Hasan “Doğrudur, uygundur” demiş. Hasan’ın anası onun da torbasını hazırlamış. Birlikte düşmüşler yollara. Gün dikilip, öğle oluncaya kadar yürümüşler, yorulmuşlar, acıkmışlar bir dere kenarında söğüt ağacının gölgesine oturmuşlar. Hasan Keloğlana dönmüş:

“Keloğlan, keleş oğlan şehre varana kadar daha çok yolumuz var. İkimizinde ekmeği yeter de artar. Aramızda ayrılık gayrılık yok. Önce senin azığından başlayalım. Tükenince de, benimkini açarız. Ortaklaşa yeriz, varacağımız yere gideriz…” demiş. Keloğlan, kelini kaşımış, bir durmuş, iki düşünmüş razı gelmiş. Aslında Hasan Keloğlan’la arkadaşlık edermiş de ama içinden onu çekemez, ne iş olsa ters ucundan tutarmış, Keloğlanla yarşır, sinsi sinsi çekişirmiş. Keloğlan azık torbasını açmış, yiyip karınlarını doyurmuşlar. Ondan sonra da dibi görünene kadar hep Keloğlanın torbasından öğün etmişler, yürümüşler. Geceleri de bir köşeye kıvrılıp uyumuşlar. Sabahın nurundan gün devrilene kadar az gitmişler, uz gitmişler. Sonunda Keloğlan’nın azığı tükenmiş, torbasını silkelemiş, katlamış kuşağının arasına sokmuş. Acıkıp, yorulup bir köşeye oturunca Keloğlan Hasan’a dönüp

“Haydi Hasan gardaş, sabahtan beri yürüdük, acıktık.

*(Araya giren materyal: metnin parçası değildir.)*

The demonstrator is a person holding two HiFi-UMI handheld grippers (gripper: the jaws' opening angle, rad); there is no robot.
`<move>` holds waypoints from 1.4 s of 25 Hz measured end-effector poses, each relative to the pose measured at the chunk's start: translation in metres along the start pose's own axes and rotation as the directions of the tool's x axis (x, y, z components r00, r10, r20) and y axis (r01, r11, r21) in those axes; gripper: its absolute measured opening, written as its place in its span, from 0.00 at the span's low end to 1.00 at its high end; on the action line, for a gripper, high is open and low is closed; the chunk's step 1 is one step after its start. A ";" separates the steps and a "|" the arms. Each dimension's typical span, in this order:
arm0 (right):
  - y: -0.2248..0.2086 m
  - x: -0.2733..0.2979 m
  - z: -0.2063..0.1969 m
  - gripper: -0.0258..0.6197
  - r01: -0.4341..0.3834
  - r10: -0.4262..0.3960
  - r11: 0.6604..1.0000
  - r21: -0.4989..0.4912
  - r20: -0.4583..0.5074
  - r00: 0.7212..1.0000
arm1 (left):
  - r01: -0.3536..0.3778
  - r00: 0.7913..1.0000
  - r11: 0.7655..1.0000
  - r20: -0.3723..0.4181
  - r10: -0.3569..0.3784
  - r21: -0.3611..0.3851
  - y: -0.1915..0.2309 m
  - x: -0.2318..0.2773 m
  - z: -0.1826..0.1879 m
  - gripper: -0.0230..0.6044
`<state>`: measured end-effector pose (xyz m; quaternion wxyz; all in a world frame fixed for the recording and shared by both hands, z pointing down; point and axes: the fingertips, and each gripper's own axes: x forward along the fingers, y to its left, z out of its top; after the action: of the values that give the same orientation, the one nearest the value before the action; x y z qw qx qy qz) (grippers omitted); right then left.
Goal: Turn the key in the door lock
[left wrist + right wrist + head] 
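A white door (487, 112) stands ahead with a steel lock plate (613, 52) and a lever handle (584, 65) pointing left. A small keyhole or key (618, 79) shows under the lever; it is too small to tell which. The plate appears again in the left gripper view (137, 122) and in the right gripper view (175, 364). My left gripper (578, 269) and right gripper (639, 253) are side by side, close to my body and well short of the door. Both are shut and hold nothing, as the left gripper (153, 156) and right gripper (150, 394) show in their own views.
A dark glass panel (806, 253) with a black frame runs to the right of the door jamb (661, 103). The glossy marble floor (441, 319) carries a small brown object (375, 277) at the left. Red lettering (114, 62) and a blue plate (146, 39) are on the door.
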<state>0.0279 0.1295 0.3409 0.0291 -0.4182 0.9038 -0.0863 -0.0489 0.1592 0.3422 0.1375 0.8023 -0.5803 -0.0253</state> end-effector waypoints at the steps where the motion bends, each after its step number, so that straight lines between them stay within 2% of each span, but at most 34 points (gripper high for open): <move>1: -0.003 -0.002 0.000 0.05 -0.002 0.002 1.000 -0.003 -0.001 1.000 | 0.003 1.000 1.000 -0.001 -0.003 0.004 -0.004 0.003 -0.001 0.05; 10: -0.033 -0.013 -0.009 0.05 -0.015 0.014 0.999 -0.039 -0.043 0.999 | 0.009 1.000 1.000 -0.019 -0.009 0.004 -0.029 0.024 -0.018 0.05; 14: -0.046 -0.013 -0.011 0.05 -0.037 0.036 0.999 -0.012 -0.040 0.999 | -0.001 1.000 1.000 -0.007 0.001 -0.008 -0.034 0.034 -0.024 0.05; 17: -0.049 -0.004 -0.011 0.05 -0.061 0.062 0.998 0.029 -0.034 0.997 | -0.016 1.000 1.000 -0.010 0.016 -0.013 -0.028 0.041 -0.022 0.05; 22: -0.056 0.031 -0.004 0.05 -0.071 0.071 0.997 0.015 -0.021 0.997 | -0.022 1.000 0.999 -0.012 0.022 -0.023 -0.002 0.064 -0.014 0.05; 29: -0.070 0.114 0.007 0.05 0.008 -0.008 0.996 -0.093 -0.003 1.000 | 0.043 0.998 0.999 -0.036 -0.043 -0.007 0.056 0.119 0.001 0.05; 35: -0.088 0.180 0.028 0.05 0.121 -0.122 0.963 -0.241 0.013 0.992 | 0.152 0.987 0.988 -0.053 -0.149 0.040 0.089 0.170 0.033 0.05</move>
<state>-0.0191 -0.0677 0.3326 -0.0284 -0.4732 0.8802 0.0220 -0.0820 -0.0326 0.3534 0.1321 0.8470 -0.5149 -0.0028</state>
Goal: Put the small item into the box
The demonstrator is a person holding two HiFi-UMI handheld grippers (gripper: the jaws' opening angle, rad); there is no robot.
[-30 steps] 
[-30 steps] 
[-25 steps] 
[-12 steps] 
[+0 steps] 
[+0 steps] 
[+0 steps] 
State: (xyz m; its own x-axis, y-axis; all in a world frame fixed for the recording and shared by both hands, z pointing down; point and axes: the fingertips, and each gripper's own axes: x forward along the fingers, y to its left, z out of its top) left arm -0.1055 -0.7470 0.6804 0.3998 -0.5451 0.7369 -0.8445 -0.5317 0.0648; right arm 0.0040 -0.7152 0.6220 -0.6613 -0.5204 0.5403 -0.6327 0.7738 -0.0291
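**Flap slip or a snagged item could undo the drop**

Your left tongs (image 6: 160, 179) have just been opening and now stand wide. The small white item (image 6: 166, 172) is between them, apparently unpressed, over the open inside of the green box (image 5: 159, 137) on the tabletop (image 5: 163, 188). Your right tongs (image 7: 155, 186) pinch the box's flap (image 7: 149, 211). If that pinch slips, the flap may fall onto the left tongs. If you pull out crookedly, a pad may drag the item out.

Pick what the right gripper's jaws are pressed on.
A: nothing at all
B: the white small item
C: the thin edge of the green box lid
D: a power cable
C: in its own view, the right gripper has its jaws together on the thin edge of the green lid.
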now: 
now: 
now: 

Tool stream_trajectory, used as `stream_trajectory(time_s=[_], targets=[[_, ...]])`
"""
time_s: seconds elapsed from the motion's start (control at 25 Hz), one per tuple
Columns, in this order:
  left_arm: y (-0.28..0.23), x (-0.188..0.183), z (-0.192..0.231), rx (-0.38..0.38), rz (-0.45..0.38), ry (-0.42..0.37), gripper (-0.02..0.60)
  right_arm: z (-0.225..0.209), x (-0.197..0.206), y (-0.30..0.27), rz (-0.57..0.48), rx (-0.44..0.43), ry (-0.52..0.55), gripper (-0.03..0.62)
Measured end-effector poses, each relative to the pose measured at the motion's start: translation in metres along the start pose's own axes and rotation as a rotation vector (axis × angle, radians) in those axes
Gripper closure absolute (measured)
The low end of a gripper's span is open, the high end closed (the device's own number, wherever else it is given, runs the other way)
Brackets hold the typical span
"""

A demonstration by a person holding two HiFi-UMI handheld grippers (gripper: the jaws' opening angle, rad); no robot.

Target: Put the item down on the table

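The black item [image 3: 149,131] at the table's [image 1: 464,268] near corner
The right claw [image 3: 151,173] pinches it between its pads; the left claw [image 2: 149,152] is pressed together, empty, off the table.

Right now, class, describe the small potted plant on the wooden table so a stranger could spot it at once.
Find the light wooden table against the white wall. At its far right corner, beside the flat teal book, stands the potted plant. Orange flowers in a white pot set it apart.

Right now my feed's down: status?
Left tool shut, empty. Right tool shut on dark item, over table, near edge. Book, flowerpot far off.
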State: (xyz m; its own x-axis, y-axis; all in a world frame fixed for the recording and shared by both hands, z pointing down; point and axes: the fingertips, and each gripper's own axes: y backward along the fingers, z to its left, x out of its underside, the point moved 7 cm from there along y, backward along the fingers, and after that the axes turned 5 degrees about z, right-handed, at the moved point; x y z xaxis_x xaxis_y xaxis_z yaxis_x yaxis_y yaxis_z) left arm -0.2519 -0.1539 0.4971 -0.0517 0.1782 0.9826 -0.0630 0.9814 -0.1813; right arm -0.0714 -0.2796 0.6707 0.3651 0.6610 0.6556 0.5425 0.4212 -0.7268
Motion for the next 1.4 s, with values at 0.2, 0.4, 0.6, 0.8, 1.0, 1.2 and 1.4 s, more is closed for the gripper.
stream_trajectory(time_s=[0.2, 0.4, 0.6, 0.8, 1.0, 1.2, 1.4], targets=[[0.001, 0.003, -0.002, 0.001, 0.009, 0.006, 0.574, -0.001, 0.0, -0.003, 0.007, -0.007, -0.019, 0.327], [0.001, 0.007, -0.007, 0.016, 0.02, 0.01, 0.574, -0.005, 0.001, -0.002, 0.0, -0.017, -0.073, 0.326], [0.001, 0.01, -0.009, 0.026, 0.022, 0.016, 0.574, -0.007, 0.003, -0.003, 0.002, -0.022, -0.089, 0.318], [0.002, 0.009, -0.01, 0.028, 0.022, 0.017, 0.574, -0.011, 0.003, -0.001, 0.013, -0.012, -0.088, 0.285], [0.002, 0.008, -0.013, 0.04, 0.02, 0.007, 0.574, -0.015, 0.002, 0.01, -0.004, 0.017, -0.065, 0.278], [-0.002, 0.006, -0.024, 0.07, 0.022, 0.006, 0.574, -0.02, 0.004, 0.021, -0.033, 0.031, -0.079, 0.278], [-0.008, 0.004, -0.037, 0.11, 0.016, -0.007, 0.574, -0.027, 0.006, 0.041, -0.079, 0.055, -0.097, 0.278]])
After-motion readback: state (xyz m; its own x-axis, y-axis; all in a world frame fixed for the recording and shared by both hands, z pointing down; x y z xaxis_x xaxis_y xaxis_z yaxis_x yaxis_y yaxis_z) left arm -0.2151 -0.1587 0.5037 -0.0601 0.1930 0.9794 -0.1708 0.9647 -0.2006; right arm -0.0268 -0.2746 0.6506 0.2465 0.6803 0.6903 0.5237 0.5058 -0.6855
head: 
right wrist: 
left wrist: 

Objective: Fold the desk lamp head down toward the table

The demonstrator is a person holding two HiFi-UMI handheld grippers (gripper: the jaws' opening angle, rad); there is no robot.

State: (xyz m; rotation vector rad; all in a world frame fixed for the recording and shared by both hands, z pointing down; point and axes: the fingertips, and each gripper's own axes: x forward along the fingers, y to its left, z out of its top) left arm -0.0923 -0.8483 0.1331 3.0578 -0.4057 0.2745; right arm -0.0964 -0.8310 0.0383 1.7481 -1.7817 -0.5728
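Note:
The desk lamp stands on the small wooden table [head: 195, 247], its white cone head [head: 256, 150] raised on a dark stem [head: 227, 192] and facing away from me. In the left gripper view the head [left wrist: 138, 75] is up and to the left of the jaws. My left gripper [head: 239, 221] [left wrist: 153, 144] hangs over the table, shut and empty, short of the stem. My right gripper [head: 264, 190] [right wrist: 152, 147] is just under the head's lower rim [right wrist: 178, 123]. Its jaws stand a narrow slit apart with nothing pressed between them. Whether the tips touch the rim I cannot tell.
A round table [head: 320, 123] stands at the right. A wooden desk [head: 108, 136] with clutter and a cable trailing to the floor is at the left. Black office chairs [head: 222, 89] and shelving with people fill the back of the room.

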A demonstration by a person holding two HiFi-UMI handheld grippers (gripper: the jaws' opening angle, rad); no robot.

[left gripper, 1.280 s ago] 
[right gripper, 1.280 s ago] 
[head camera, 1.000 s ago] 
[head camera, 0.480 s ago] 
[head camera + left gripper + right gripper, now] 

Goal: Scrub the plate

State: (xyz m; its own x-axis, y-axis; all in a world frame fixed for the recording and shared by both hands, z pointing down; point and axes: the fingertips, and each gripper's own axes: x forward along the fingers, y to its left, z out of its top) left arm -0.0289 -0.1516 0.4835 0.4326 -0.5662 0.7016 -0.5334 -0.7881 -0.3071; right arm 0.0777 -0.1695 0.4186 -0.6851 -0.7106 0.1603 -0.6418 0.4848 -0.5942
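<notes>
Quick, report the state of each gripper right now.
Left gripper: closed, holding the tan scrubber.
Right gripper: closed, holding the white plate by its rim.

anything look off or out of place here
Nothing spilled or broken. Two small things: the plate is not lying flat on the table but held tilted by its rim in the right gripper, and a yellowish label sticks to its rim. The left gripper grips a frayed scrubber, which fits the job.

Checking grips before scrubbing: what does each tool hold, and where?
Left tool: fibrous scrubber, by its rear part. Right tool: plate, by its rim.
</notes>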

Benim torbamın dibi göründü. Sıra senin torbana geldi. Aç bakalım, anan ne azık etmiş görelim hele. Karnımızı doyuralım da, yine yolumuza koyulalım. Hasan önce duymazdan gelmiş. Keloğlan üsteleyince:

“Dur hele, biz seninle böyle sözleşmedik. Azığımı sana verip dağ başında iki elim böğrümde kalamam ben. Kurda kuşa yem olamam. Haydi bana Allahaısmarladık kal sağlıcakla…” demiş. torbasını sırtlamış, yürümüş Keloğlan şaşırıp kalmış.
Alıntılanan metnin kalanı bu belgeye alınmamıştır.